On Being Sidelined
About a month ago, I developed a mysterious foot injury. I went for a 5 mile run, and was feeling good. But that evening, the outside bottom of my foot near the heel was aching. I had no idea what had happened, but it hurt. I gave it a little over a week, and tried to run again. No dice. So I decided to stay off it for longer. I didn’t think it would bug me…after all, I had spent the first 30 plus years of my life NOT running. I had no idea it was going to be so hard.
The exhilaration, the feeling of accomplishment, that good tired in your muscles that tells you you gave everything today…I missed it all. And as a result, I came to the most shocking realization….
I like to run.
Whoah. Being sidelined wasn’t a total loss, because I realized something important. And in contemplating that, I also realized that being on the sideline has felt like a bit of a theme for me right now.
In my writing life, I have found myself lacking creative oomph. I can devise marketing plans, make lists of industry blogs to read, or answer interview questions, but I am struggling to actually create. I am quite certain that there is something for me to learn here as well, but that doesn’t mean that I’m not itching to get back into the game.

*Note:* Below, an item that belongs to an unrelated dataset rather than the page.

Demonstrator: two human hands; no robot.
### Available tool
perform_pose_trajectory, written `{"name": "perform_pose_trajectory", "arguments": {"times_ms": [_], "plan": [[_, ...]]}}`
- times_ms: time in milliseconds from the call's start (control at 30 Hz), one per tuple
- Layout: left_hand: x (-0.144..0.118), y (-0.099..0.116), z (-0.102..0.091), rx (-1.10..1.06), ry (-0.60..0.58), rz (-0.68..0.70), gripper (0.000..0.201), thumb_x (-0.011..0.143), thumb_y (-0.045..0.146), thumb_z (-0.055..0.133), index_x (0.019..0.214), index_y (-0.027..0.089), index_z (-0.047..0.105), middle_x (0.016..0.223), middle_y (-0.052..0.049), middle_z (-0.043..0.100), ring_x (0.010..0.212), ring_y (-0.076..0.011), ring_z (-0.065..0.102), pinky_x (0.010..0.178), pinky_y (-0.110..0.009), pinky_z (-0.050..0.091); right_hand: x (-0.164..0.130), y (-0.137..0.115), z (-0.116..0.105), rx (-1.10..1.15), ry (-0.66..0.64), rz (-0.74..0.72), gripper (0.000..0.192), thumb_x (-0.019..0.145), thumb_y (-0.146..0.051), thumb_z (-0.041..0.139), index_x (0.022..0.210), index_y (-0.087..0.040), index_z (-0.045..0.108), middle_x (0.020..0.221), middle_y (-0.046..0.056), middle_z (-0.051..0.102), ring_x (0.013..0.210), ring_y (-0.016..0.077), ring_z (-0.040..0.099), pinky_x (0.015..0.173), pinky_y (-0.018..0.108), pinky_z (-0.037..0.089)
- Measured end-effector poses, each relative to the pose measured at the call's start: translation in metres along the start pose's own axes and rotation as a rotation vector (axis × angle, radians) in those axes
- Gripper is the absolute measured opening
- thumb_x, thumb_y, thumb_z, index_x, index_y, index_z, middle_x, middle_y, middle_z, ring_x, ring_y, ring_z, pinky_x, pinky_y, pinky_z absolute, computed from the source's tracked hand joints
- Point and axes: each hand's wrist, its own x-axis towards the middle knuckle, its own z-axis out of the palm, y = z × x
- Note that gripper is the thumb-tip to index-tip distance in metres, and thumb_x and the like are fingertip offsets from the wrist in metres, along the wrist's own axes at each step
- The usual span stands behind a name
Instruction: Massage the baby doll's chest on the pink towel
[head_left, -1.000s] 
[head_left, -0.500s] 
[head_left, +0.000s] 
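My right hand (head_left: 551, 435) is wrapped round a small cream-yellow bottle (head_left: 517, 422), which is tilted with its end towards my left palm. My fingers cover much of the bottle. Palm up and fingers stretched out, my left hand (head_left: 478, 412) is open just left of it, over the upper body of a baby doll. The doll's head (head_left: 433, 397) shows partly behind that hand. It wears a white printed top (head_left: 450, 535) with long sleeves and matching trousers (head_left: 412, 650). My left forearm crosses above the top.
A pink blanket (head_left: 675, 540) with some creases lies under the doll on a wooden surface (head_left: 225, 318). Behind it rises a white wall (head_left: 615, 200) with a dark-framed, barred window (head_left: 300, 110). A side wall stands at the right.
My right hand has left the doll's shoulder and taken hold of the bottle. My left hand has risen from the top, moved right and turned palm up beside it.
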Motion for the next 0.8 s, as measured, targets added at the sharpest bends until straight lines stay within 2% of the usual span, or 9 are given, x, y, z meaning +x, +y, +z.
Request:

So how do we get off the DL? With running, when my foot stopped hurting, I thought I could pick up where I had left off. Not so. The problem now is mental. I have become tenative. I can’t run without wondering what every tiny pang or twinge might mean. I have to battle the thought, “What if I can’t ever run like I did before?”
In writing, there are similar challenges. When I sit down to write, I have to fight through the “injury.” I wonder, when I struggle to put my ideas on paper, what that means. I have to battle the question, “What if I never have another creative thought…ever?”
I guess this is where I thank Nike, because the conclusion I have come to is that I have to just get out there and do it.
Run, even if it’s slow and ugly.
Write, even if it’s slow and ugly.
Turn off that internal voice that throws all kinds of ridiculous scenarios at us, each amounting to, “you can’t do it!”
In our house, we call that internal voice, “Fred.” We named him one day when our daughter, Lucy, was in tears during her guitar practice. Phrases like, “I’ll never learn it!” and “I’m terrible at this!” were flowing. And my husband, in a moment of genius, named that negative voice and called him out. Now, when Fred is around, we talk back to him. We tell him to go away. We let him know that we don’t believe him. We send him on vacation to Australia or Michigan, or wherever my silly kids happen to think of that night. We laugh as we banish him to the ends of the earth, but it helps our kids recognize an extremely important thing. Fred is NOT in charge. He is NOT the boss of you. He does NOT get a vote.
So listen up, Freddie.
Here’s the thing.
I’m tired of being on the sidelines. So I’m going to write. And I’m going to run. Because I LIKE IT, and now that I know that I LIKE IT, there’s no stopping me.